▸ EXERCISE OBJECTIVE
Once you have located the line containing "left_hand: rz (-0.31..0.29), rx" in the material below, return it exactly along with each line after it through the line containing "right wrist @".

▸ RECORDED INFORMATION
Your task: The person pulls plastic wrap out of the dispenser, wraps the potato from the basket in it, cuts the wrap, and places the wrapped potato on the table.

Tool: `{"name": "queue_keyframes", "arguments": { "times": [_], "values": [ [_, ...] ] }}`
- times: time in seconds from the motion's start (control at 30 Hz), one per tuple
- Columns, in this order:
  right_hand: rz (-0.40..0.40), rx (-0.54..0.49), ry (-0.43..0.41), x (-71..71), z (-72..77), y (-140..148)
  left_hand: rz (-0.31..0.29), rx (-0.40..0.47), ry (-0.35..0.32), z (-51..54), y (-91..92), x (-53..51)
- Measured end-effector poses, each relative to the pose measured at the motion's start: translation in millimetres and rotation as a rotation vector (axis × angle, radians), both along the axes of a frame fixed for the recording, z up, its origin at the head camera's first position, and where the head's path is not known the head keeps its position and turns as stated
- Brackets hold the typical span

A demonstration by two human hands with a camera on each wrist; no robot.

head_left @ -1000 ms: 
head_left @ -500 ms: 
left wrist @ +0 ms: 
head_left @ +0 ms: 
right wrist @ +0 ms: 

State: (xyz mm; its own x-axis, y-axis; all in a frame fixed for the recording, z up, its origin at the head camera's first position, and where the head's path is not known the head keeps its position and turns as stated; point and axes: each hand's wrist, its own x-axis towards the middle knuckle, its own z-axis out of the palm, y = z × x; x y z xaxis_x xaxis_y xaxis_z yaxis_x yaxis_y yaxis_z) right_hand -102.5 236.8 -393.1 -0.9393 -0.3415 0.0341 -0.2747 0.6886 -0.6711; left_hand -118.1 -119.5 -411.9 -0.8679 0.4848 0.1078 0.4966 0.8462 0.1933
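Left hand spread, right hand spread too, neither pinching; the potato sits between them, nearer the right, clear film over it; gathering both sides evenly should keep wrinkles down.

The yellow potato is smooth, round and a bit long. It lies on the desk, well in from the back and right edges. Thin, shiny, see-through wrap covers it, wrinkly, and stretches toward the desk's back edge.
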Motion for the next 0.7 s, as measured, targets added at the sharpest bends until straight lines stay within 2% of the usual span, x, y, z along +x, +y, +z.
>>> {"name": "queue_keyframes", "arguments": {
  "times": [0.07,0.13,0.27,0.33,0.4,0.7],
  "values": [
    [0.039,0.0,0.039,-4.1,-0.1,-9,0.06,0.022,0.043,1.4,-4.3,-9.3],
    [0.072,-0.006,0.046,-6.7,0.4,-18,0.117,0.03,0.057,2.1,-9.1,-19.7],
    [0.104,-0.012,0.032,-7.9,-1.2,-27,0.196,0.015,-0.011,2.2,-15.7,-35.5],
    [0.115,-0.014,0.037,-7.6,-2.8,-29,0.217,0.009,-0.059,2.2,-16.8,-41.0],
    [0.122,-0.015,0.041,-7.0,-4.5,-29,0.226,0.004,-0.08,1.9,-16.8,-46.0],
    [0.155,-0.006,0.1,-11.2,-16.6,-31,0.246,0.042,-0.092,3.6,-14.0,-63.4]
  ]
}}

▸ ANSWER BOX
  left_hand: rz (-0.31..0.29), rx (-0.40..0.47), ry (-0.35..0.32), z (-51..54), y (-91..92), x (-53..51)
- Measured end-effector poses, each relative to the pose measured at the motion's start: translation in millimetres and rotation as a rotation vector (axis × angle, radians), both along the axes of a frame fixed for the recording, z up, its origin at the head camera's first position, and where the head's path is not known the head keeps its position and turns as stated
- Brackets hold the typical span

A demonstration by two human hands with a camera on each wrist; no robot.

head_left @ -1000 ms: 
head_left @ -500 ms: 
left wrist @ +0 ms: 
head_left @ +0 ms: 
right wrist @ +0 ms: 

No further output is expected.